A high-frequency estimation module, configured to acquire the low-frequency spectrum of the second audio signal, and perform high-frequency spectrum estimation on the second audio signal according to the low-frequency spectrum to obtain a high-frequency spectrum envelope; spectrum copy a module, configured to copy the low-frequency spectrum to the high-frequency band of the second audio signal according to the high-frequency spectrum envelope to obtain a third audio signal;

an energy adjustment module, configured to perform energy adjustment on the third audio signal, reduce the energy of the high frequency part in the third audio signal, and obtain a fourth audio signal;

The high frequency estimation module includes:

The second framing module is used for framing the second audio signal to obtain the second audio signal of multiple frames;

The MDCT processing module is used to perform modified discrete cosine transform MDCT processing on the second audio signal of each frame to obtain the second audio signal after the MDCT processing;

A straight-line fitting module, configured to perform straight-line fitting on the natural logarithm value of the absolute value of the amplitude of the low-frequency spectrum of the second audio signal processed by the MDCT using a random sampling check algorithm to obtain a low-frequency spectrum envelope, the The low-frequency spectrum includes: a spectrum segment before the effective cut-off frequency of the MDCT-processed second audio signal;

The envelope generating module is configured to estimate the high-frequency spectrum of the second audio signal processed by the MDCT according to the straight line equation corresponding to the low-frequency spectrum envelope, and obtain the high-frequency spectrum envelope.

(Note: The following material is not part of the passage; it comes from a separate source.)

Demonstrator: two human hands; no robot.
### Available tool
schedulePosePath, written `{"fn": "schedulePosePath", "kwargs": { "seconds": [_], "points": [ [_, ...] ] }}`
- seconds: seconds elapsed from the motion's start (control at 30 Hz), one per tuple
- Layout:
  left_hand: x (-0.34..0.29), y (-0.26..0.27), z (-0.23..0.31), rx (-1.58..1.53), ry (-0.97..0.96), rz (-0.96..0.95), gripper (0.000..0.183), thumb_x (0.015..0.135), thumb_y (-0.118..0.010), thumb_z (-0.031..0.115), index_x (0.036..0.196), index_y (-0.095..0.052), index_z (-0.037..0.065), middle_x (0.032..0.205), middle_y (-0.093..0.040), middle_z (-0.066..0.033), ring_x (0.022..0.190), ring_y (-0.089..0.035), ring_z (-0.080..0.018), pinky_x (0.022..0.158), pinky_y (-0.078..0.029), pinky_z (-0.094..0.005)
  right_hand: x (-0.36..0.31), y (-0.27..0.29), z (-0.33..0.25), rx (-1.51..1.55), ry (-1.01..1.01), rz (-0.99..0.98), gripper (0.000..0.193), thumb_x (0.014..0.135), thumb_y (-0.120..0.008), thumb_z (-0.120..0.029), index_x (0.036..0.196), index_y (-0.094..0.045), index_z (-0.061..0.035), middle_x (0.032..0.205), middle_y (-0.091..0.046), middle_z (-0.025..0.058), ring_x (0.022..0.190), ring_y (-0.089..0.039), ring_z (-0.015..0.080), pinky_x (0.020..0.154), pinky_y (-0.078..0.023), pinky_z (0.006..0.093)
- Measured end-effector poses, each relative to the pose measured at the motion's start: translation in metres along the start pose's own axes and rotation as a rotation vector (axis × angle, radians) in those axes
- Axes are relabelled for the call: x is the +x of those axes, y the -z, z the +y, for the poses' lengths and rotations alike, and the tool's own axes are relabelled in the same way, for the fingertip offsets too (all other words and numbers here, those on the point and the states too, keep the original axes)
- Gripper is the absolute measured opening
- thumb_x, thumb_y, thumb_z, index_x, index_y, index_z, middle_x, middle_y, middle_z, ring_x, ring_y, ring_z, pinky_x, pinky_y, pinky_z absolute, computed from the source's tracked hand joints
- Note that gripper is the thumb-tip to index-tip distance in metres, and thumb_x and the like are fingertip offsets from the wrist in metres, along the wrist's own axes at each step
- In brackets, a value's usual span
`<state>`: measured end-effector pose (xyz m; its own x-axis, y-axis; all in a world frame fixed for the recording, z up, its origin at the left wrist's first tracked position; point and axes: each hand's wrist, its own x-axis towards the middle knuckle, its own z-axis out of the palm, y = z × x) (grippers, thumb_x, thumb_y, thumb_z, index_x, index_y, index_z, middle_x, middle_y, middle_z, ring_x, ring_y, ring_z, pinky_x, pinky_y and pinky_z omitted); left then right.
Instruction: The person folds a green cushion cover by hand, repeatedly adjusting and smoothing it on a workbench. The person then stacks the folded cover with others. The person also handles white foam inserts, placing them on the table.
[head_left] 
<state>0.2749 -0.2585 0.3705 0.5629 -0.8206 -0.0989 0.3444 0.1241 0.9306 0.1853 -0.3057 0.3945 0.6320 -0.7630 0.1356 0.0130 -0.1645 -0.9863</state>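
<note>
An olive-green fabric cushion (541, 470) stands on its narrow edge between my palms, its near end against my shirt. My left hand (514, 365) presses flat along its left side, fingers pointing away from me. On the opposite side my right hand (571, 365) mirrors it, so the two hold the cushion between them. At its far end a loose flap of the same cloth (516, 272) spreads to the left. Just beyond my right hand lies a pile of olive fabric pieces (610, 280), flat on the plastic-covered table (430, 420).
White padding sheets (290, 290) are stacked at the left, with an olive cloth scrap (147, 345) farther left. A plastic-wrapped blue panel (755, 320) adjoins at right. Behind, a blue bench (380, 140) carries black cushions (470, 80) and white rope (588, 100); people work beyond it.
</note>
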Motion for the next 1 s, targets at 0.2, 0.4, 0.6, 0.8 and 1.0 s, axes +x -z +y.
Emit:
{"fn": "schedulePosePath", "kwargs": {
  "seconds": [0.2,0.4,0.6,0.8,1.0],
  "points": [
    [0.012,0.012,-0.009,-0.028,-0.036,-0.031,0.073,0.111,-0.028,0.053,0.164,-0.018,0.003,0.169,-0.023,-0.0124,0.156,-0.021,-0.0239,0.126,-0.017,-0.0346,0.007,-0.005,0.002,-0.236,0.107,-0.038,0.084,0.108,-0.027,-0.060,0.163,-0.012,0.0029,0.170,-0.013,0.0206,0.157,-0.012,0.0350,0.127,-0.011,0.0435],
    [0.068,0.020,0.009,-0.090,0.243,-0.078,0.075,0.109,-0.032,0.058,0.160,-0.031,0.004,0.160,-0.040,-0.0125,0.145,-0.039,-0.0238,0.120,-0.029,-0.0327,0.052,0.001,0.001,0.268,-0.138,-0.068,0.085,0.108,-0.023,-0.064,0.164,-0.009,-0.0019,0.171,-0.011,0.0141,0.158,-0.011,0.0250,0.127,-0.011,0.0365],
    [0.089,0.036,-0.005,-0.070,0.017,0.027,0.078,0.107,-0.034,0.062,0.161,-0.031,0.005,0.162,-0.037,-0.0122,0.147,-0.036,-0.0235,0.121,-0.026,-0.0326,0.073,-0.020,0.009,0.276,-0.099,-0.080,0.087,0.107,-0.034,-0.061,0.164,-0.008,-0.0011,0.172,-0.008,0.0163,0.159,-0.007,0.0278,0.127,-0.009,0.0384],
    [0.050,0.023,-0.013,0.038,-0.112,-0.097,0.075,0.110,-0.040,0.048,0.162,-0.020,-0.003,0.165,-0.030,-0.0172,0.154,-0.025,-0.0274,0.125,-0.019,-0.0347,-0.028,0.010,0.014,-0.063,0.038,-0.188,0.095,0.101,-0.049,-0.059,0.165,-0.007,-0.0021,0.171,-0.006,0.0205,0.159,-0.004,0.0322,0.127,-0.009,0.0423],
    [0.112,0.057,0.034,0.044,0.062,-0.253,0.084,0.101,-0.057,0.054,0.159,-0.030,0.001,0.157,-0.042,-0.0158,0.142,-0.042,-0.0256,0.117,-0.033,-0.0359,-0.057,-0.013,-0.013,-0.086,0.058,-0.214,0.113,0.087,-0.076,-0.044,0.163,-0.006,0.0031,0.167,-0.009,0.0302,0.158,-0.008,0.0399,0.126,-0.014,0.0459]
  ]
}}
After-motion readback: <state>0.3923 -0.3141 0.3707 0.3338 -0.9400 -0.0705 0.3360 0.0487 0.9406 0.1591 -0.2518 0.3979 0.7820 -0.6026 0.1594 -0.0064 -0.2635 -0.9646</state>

10. The audio player according to claim 9, wherein the upsampling module comprises:

The first framing module is used for framing the first audio signal to obtain the first audio signal of multiple frames, and the first audio signal of the two adjacent frames of the first audio signal of the multiple frames is between the first audio signals. overlap;

The DCT processing module is used to perform discrete cosine transform DCT processing on the first audio signal of each frame, to obtain the first audio signal after the DCT processing;

The expansion module is used to add 0 to the tail end of the first audio signal of each frame after the DCT process according to the sampling rate conversion ratio to obtain the first audio signal after the 0 is filled, and the sampling rate conversion ratio is the target sampling rate and The ratio of the original sampling rate;

The ICDT processing module is used to perform inverse discrete cosine transform (IDCT) processing on the first audio signal after 0-filling, to obtain the first audio signal after IDCT processing;

A splicing module, configured to connect the IDCT processed first audio signals of all frames in a head-to-tail splicing manner to obtain the second audio signal.

11. The audio player of claim 10, wherein the audio player further comprises:

The cutting module is used for the IDCT processing module to perform inverse discrete cosine transform IDCT processing on the first audio signal after 0-filling, and after obtaining the IDCT-processed first audio signal, the IDCT-processed first audio signal The head and tail ends are cut off, and the first audio signal with the head and tail ends is cut off;

The splicing module is specifically configured to connect the first audio signals with the first and last ends of all frames cut out in the manner of end-to-end splicing to obtain the second audio signal.

12. The audio player of claim 9, wherein the audio player further comprises:

The correction module is used for the straight-line fitting module to perform straight-line fitting on the natural logarithm value of the absolute value of the amplitude of the low-frequency spectrum of the second audio signal processed by the MDCT using a random sampling check algorithm, and after obtaining the low-frequency spectrum envelope , determine the correction parameter of the straight line equation according to the minimum value point in the preset spectral coordinate system and the effective value point of the effective cut-off frequency in the spectral coordinate system; Adjust the parameters of the line equation corresponding to the line.